### [Exercise directions]
Please write out exactly the lines from the one with "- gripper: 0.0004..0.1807" through the end of the data below, both ends included, and omit any pictures.

(Records drawn from a dataset)

★ ★ ★

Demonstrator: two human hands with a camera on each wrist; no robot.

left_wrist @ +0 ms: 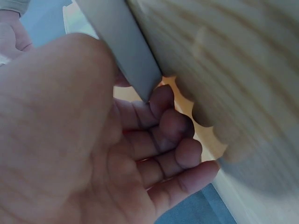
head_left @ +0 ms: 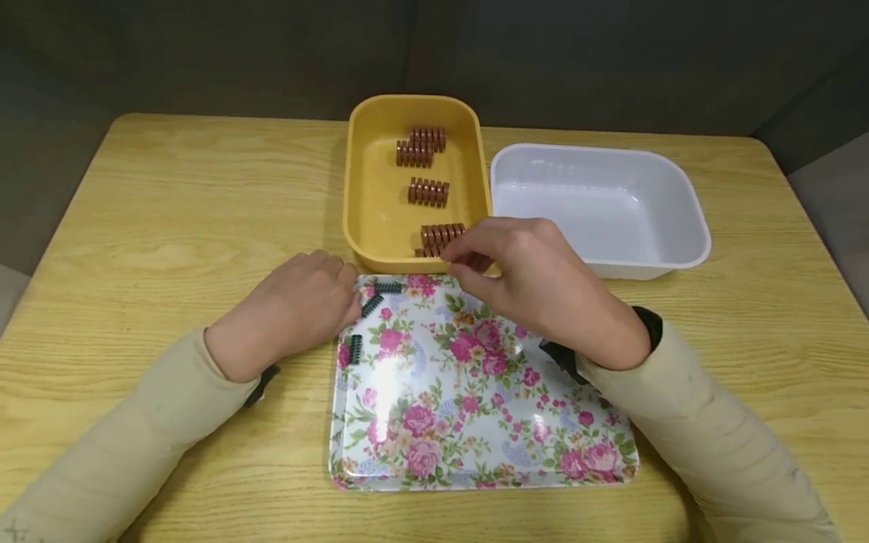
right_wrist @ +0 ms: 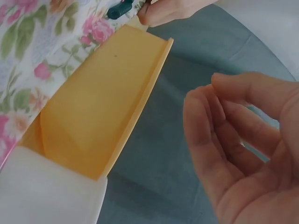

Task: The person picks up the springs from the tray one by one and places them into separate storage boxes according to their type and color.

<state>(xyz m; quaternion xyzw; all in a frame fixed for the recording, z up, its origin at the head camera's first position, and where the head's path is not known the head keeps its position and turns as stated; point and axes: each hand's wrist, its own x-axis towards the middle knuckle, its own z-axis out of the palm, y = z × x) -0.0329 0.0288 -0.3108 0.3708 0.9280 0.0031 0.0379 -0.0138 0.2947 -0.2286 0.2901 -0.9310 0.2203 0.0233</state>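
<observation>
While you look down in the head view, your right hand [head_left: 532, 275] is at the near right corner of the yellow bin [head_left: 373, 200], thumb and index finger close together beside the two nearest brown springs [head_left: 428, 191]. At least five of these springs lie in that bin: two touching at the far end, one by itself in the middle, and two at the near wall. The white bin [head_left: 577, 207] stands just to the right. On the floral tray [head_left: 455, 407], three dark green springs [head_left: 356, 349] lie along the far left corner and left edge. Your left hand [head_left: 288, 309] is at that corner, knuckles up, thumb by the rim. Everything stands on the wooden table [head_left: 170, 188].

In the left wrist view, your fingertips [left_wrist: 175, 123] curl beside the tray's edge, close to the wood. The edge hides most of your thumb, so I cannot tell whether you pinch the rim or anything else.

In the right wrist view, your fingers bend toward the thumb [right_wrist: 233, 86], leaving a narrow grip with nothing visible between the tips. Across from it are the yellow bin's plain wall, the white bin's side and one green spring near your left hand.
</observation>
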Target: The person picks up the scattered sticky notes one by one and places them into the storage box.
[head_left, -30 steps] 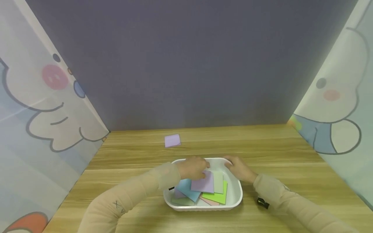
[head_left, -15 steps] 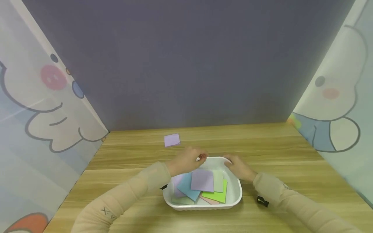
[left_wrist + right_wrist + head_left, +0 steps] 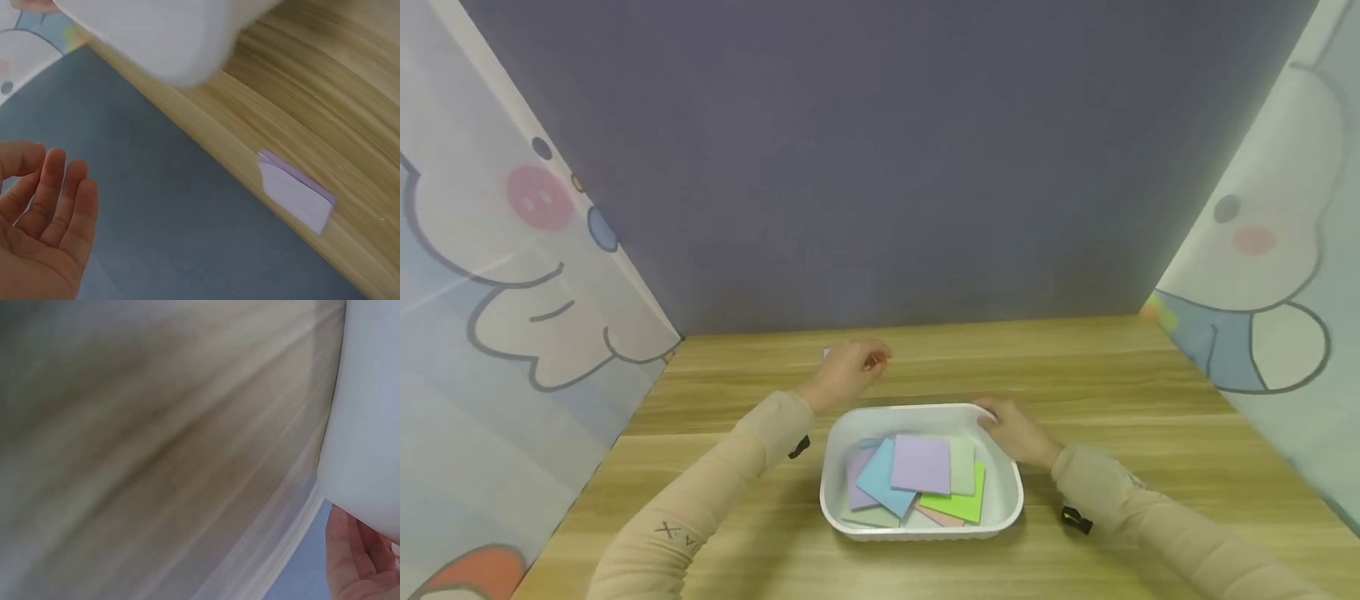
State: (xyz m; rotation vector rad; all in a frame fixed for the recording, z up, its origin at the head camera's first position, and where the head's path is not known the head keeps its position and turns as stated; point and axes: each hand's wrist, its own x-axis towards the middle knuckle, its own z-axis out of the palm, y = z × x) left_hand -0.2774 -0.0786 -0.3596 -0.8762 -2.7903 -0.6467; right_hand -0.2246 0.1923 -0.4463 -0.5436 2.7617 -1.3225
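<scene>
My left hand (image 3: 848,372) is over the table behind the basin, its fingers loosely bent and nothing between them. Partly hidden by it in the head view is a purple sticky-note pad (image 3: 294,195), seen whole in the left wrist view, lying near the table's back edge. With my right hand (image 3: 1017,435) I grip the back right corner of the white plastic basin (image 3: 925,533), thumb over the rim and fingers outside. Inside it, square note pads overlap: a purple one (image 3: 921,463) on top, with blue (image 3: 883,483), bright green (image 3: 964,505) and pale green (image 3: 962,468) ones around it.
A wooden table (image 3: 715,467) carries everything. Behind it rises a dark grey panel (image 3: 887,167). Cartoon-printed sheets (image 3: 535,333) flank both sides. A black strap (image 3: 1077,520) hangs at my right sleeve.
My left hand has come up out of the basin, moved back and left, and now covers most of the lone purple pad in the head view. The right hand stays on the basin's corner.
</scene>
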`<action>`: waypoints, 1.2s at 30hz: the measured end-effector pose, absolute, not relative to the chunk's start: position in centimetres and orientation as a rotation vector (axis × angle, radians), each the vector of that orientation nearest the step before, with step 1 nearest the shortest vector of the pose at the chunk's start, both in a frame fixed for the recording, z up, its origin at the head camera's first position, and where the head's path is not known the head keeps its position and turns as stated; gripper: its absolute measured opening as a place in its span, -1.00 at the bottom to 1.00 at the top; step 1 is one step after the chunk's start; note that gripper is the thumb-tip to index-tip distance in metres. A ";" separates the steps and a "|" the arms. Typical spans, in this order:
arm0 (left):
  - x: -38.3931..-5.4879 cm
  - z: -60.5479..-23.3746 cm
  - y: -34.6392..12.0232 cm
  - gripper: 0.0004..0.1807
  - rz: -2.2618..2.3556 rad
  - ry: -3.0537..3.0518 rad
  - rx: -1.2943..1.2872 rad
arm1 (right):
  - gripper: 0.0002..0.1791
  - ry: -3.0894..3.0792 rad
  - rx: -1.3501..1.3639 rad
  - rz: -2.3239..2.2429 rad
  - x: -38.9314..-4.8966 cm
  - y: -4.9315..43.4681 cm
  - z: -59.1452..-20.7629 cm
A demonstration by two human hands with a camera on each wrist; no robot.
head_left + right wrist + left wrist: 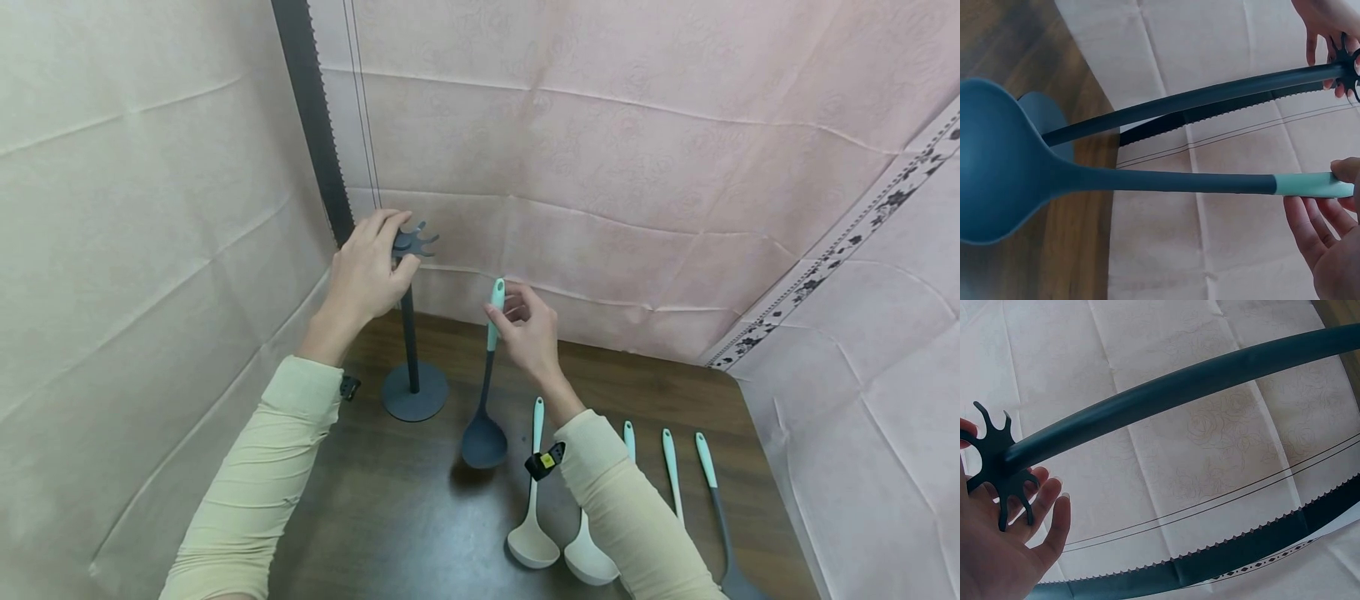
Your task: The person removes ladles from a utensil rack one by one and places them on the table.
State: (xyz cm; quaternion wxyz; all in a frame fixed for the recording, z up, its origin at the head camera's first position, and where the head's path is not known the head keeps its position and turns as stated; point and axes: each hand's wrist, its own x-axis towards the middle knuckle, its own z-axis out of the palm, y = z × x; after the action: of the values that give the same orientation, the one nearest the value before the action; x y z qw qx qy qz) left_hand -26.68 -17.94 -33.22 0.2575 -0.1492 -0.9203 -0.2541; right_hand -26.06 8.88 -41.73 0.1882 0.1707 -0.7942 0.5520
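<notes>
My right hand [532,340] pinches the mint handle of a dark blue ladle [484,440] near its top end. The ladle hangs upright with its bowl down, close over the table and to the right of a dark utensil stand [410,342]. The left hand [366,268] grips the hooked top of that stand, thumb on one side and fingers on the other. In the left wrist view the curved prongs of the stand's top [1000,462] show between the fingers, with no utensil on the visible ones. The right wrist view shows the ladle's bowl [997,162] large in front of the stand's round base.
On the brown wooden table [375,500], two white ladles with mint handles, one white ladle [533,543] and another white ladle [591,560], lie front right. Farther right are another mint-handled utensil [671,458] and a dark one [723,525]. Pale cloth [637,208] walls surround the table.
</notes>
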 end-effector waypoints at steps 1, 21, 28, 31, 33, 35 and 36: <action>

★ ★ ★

### [Response]
  - gripper: 0.0004..0.1807
  - rz: -2.2618..2.3556 rad
  - ry: -3.0537..3.0518 rad
  - rx: -1.2943..1.2872 rad
arm1 (right):
  - gripper: 0.0002..0.1791
  - ry: -3.0894..3.0792 rad
  - rx: -1.3501..1.3639 rad
  - rz: -2.3239..2.2429 rad
  - x: -38.9314..-4.8966 cm
  - y: -4.9315..43.4681 cm
  - z: -59.1452..-20.7629 cm
A demonstration by two human hands with a camera on each wrist; no robot.
head_left + right wrist + left wrist: 
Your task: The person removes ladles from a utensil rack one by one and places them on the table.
State: (xyz cm; quaternion wxyz; all in a frame fixed for the recording, z up, its origin at the head camera's first position, and where the head's path is not known the head keeps its position and turns as stated; point and axes: each hand's wrist, its own x-axis towards the middle knuckle, its own z-axis out of the palm, y = z × x; after the action: of the values that give the same orientation, the one nearest the value before the action; x y z qw qx qy qz) left_hand -26.68 -17.94 -33.22 0.2575 -0.1492 -0.9203 -0.2541; right_hand -26.06 8.88 -41.73 0.1882 0.1707 -0.7942 0.5520
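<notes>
My right hand [532,340] pinches the mint handle of a dark blue ladle [484,440] near its top end. The ladle hangs upright with its bowl down, close over the table and to the right of a dark utensil stand [410,342]. The left hand [366,268] grips the hooked top of that stand, thumb on one side and fingers on the other. In the left wrist view the curved prongs of the stand's top [1000,462] show between the fingers, with no utensil on the visible ones. The right wrist view shows the ladle's bowl [997,162] large in front of the stand's round base.
On the brown wooden table [375,500], two white ladles with mint handles, one white ladle [533,543] and another white ladle [591,560], lie front right. Farther right are another mint-handled utensil [671,458] and a dark one [723,525]. Pale cloth [637,208] walls surround the table.
</notes>
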 end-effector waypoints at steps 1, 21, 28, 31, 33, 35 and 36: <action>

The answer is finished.